Requirement:
Retype the full set of data, character for character.

Provided material:
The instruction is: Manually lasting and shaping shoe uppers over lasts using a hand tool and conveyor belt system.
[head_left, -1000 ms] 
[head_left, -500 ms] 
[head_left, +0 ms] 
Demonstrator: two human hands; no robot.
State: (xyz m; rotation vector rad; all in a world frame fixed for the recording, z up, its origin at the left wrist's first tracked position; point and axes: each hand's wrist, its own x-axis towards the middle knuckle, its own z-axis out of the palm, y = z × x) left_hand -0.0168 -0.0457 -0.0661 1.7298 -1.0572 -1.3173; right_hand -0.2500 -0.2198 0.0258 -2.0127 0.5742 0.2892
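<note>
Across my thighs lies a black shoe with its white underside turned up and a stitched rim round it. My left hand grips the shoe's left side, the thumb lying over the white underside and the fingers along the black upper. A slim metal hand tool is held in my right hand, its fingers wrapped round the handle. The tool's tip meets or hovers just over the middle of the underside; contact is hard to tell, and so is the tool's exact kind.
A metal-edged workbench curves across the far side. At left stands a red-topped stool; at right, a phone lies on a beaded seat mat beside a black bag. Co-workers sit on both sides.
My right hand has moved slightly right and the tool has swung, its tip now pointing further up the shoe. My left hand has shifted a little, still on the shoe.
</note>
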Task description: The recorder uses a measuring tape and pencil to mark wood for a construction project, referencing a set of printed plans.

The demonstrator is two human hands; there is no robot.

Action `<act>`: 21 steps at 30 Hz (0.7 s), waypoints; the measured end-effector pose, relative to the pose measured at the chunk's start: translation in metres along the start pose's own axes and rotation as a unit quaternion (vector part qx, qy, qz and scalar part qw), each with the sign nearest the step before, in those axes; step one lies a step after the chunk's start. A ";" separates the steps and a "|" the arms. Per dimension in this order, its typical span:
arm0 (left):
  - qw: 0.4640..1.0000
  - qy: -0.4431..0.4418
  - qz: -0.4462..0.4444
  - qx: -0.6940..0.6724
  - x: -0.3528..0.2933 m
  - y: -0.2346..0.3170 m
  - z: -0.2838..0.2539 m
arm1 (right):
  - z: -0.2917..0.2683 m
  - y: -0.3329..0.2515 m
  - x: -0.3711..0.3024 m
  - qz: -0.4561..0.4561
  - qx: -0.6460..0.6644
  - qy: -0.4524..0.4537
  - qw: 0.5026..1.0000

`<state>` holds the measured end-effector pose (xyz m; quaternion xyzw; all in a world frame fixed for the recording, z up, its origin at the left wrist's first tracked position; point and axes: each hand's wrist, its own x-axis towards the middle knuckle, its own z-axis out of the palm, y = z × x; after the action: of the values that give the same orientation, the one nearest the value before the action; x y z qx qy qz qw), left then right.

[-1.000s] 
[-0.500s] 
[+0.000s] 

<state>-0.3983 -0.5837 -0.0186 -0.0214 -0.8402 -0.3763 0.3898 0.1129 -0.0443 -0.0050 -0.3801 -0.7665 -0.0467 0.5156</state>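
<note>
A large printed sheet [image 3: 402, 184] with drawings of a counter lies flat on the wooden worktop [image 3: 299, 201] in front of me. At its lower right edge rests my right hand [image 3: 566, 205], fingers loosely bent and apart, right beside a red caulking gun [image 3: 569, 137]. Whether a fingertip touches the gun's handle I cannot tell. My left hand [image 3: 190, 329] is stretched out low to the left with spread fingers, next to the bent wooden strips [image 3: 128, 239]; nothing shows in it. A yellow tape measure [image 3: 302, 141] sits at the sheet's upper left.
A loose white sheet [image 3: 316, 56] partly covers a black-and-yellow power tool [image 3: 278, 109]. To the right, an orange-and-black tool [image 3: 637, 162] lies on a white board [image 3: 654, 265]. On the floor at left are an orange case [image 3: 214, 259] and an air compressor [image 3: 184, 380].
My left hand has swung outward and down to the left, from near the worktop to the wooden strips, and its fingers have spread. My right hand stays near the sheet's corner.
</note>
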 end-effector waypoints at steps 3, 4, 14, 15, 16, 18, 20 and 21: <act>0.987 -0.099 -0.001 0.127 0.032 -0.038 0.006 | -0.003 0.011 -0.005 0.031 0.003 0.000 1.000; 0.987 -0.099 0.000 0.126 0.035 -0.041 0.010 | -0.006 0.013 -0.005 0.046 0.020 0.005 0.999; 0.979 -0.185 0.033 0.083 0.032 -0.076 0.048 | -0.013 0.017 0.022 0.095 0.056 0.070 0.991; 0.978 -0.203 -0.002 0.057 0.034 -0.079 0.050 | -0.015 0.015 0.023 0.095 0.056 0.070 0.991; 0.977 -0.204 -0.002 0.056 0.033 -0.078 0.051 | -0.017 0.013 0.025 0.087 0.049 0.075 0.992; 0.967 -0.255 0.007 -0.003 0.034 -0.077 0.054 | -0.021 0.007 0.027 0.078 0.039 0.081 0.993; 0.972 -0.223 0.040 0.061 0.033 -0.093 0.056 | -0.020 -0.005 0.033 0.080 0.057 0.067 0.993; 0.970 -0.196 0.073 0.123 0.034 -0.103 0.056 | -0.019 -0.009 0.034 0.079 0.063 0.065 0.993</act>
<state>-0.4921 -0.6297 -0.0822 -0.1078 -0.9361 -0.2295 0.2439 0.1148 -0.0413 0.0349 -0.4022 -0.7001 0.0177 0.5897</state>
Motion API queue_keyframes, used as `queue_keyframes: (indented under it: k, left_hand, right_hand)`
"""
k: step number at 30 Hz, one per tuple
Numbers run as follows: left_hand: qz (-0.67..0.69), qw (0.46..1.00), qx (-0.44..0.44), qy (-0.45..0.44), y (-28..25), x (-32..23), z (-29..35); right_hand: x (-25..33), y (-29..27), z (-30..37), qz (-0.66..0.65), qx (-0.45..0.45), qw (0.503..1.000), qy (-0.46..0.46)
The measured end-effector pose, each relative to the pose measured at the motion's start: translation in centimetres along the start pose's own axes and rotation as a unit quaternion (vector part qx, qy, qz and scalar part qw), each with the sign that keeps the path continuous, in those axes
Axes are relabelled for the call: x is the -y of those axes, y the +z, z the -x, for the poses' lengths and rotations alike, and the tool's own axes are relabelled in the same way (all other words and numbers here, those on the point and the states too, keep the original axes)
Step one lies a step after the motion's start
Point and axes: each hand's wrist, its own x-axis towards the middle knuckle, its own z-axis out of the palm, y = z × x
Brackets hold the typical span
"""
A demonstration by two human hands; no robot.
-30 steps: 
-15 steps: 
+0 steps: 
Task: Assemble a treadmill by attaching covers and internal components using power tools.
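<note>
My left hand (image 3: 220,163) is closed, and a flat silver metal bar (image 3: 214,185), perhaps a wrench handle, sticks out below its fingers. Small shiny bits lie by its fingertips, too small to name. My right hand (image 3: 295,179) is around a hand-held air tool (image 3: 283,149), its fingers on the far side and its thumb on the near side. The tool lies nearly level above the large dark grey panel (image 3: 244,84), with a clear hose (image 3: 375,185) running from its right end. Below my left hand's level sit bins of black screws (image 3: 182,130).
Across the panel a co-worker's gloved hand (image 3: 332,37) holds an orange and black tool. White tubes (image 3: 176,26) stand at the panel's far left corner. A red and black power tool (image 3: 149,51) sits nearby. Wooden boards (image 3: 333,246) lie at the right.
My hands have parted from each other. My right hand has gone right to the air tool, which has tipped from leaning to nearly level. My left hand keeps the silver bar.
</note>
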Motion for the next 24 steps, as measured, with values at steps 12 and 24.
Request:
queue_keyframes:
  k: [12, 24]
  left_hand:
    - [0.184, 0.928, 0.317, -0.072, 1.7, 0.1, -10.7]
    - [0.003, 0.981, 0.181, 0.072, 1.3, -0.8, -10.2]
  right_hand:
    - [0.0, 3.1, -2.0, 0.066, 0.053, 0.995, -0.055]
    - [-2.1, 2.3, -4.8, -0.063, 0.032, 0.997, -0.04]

Exercise response:
The instruction is: Manually lasting and shaping shoe uppers over lasts using a hand tool and conveyor belt system.
[head_left, -1000 ms] 
[head_left, -500 ms] 
[head_left, +0 ms] 
Demonstrator: two human hands; no robot.
State: (xyz m; rotation vector rad; all in a world frame fixed for the recording, z up, its origin at the left wrist's first tracked position; point and axes: each hand's wrist, its own x-axis towards the middle knuckle, its own z-axis out of the palm, y = z × x) left_hand -0.0168 -0.0457 -0.0661 1.7298 -1.0572 -1.3173; right_hand -0.2500 -0.2198 0.0258 -2.0127 0.5742 0.2892
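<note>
Across my thighs lies a black shoe with its white underside turned up and a stitched rim round it. My left hand grips the shoe's left side, the thumb lying over the white underside and the fingers along the black upper. A slim metal hand tool is held in my right hand, its fingers wrapped round the handle. The tool's tip meets or hovers just over the middle of the underside; contact is hard to tell, and so is the tool's exact kind.
A metal-edged workbench curves across the far side. At left stands a red-topped stool; at right, a phone lies on a beaded seat mat beside a black bag. Co-workers sit on both sides.
My right hand has moved slightly right and the tool has swung, its tip now pointing further up the shoe. My left hand has shifted a little, still on the shoe.
</note>
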Task description: The recorder uses a measuring tape and pencil to mark wood for a construction project, referencing a set of printed plans.

The demonstrator is two human hands; there is no robot.

Action `<act>`: 21 steps at 30 Hz (0.7 s), waypoints; the measured end-effector pose, relative to the pose measured at the chunk's start: translation in metres along the start pose's own axes and rotation as a unit quaternion (vector part qx, qy, qz and scalar part qw), each with the sign nearest the step before, in those axes; step one lies a step after the chunk's start. A ";" separates the steps and a "|" the arms. Per dimension in this order, its typical span:
arm0 (left):
  - qw: 0.4640..1.0000
  - qy: -0.4431..0.4418
  - qz: -0.4462..0.4444
  - qx: -0.6940..0.6724
  - x: -0.3528..0.2933 m
  - y: -0.2346..0.3170 m
  - z: -0.2838..0.2539 m
arm1 (right):
  - z: -0.2917..0.2683 m
  - y: -0.3329..0.2515 m
  - x: -0.3711..0.3024 m
  - qz: -0.4561..0.4561
  - qx: -0.6460..0.6644
  - qy: -0.4524..0.4537
  - qw: 0.5026..1.0000

`<state>` holds the measured end-effector pose (xyz m; quaternion xyzw; all in a world frame fixed for the recording, z up, its origin at the left wrist's first tracked position; point and axes: each hand's wrist, its own x-axis towards the middle knuckle, its own z-axis out of the palm, y = z × x; after the action: of the values that give the same orientation, the one nearest the value before the action; x y z qx qy qz qw), left then right.

[-1.000s] 
[-0.500s] 
[+0.000s] 

<state>-0.3983 -0.5837 -0.0186 -0.0214 -0.8402 -0.3763 0.3898 0.1129 -0.0443 -0.0050 -0.3801 -0.7665 -0.0467 0.5156</state>
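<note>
A large printed sheet [image 3: 402, 184] with drawings of a counter lies flat on the wooden worktop [image 3: 299, 201] in front of me. At its lower right edge rests my right hand [image 3: 566, 205], fingers loosely bent and apart, right beside a red caulking gun [image 3: 569, 137]. Whether a fingertip touches the gun's handle I cannot tell. My left hand [image 3: 190, 329] is stretched out low to the left with spread fingers, next to the bent wooden strips [image 3: 128, 239]; nothing shows in it. A yellow tape measure [image 3: 302, 141] sits at the sheet's upper left.
A loose white sheet [image 3: 316, 56] partly covers a black-and-yellow power tool [image 3: 278, 109]. To the right, an orange-and-black tool [image 3: 637, 162] lies on a white board [image 3: 654, 265]. On the floor at left are an orange case [image 3: 214, 259] and an air compressor [image 3: 184, 380].
My left hand has swung outward and down to the left, from near the worktop to the wooden strips, and its fingers have spread. My right hand stays near the sheet's corner.
</note>
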 end-effector waypoints at steps 3, 4, 14, 15, 16, 18, 20 and 21: <act>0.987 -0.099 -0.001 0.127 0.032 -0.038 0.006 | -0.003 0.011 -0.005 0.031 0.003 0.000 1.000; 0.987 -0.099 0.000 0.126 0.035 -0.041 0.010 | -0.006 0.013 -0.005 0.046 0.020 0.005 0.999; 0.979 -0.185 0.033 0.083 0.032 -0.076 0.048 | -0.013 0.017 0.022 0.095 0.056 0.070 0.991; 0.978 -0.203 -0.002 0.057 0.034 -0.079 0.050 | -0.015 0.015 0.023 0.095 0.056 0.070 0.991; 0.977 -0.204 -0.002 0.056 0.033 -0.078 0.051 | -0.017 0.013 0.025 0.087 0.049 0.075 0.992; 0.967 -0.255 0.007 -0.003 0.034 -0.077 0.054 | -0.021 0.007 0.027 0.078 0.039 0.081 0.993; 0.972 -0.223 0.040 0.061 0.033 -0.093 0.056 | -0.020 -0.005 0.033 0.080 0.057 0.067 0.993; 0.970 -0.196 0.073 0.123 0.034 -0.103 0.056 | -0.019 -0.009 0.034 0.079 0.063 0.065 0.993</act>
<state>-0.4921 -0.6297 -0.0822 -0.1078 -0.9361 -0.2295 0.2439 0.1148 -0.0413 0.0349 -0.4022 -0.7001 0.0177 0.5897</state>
Motion API queue_keyframes, used as `queue_keyframes: (indented under it: k, left_hand, right_hand)`
"""
k: step number at 30 Hz, one per tuple
Numbers run as follows: left_hand: qz (-0.67..0.69), qw (0.46..1.00), qx (-0.44..0.44), qy (-0.45..0.44), y (-28..25), x (-32..23), z (-29..35); right_hand: x (-25..33), y (-29..27), z (-30..37), qz (-0.66..0.65), qx (-0.45..0.45), qw (0.503..1.000), qy (-0.46..0.46)
The measured end-effector pose, each relative to the pose measured at the motion's start: translation in centimetres along the start pose's own axes and rotation as a unit quaternion (vector part qx, qy, qz and scalar part qw), each with the sign that keeps the path continuous, in those axes
Axes are relabelled for the call: x is the -y of those axes, y the +z, z the -x, for the poses' lengths and rotations alike, and the tool's own axes are relabelled in the same way (all other words and numbers here, those on the point and the states too, keep the original axes)
Step one lies a step after the motion's start
Point and axes: each hand's wrist, its own x-axis towards the middle knuckle, its own z-axis out of the palm, y = z × x
Brackets hold the typical span
"""
A demonstration by two human hands; no robot.
-30 steps: 
-15 steps: 
+0 steps: 
Task: Assemble a treadmill by attaching covers and internal components using power tools.
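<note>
My left hand (image 3: 220,163) is closed, and a flat silver metal bar (image 3: 214,185), perhaps a wrench handle, sticks out below its fingers. Small shiny bits lie by its fingertips, too small to name. My right hand (image 3: 295,179) is around a hand-held air tool (image 3: 283,149), its fingers on the far side and its thumb on the near side. The tool lies nearly level above the large dark grey panel (image 3: 244,84), with a clear hose (image 3: 375,185) running from its right end. Below my left hand's level sit bins of black screws (image 3: 182,130).
Across the panel a co-worker's gloved hand (image 3: 332,37) holds an orange and black tool. White tubes (image 3: 176,26) stand at the panel's far left corner. A red and black power tool (image 3: 149,51) sits nearby. Wooden boards (image 3: 333,246) lie at the right.
My hands have parted from each other. My right hand has gone right to the air tool, which has tipped from leaning to nearly level. My left hand keeps the silver bar.
</note>
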Motion for the next 24 steps, as measured, with values at steps 12 and 24.
Request:
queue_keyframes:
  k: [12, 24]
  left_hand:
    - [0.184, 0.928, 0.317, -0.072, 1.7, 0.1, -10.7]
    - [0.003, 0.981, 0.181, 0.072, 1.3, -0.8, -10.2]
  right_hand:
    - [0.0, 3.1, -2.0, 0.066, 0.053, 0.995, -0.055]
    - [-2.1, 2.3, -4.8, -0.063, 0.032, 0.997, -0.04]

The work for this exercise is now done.